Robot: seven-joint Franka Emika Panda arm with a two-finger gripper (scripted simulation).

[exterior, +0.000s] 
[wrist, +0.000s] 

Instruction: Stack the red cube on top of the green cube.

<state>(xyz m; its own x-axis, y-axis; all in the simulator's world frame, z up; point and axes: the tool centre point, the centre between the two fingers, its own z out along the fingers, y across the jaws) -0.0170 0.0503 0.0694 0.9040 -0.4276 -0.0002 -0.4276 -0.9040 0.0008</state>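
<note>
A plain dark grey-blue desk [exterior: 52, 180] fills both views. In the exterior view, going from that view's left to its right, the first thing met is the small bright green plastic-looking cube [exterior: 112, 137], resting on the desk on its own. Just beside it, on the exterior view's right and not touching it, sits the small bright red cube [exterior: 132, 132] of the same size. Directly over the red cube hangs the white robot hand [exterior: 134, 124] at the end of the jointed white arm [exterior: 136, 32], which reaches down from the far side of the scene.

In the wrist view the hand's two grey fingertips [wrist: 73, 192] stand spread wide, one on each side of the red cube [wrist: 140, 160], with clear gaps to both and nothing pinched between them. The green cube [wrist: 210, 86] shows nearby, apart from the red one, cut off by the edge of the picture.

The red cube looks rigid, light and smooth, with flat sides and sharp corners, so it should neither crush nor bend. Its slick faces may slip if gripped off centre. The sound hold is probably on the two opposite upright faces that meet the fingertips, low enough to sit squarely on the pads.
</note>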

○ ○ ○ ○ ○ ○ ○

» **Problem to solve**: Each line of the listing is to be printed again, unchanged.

» **Expected output**:
Robot: seven-joint Franka Emika Panda arm with a two-finger gripper (scripted simulation).

[exterior, +0.000s] 
[wrist, +0.000s] 

Instruction: Stack the red cube on top of the green cube.

<state>(xyz m; its own x-axis, y-axis; all in the simulator's world frame, z up; point and axes: the tool centre point, the centre between the two fingers, its own z out along the fingers, y across the jaws) -0.0170 0.0503 0.0694 0.9040 -0.4276 -0.0002 -0.4276 -0.9040 0.0008</state>
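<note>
A plain dark grey-blue desk [exterior: 52, 180] fills both views. In the exterior view, going from that view's left to its right, the first thing met is the small bright green plastic-looking cube [exterior: 112, 137], resting on the desk on its own. Just beside it, on the exterior view's right and not touching it, sits the small bright red cube [exterior: 132, 132] of the same size. Directly over the red cube hangs the white robot hand [exterior: 134, 124] at the end of the jointed white arm [exterior: 136, 32], which reaches down from the far side of the scene.

In the wrist view the hand's two grey fingertips [wrist: 73, 192] stand spread wide, one on each side of the red cube [wrist: 140, 160], with clear gaps to both and nothing pinched between them. The green cube [wrist: 210, 86] shows nearby, apart from the red one, cut off by the edge of the picture.

The red cube looks rigid, light and smooth, with flat sides and sharp corners, so it should neither crush nor bend. Its slick faces may slip if gripped off centre. The sound hold is probably on the two opposite upright faces that meet the fingertips, low enough to sit squarely on the pads.
</note>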

Nothing remains to add to the output.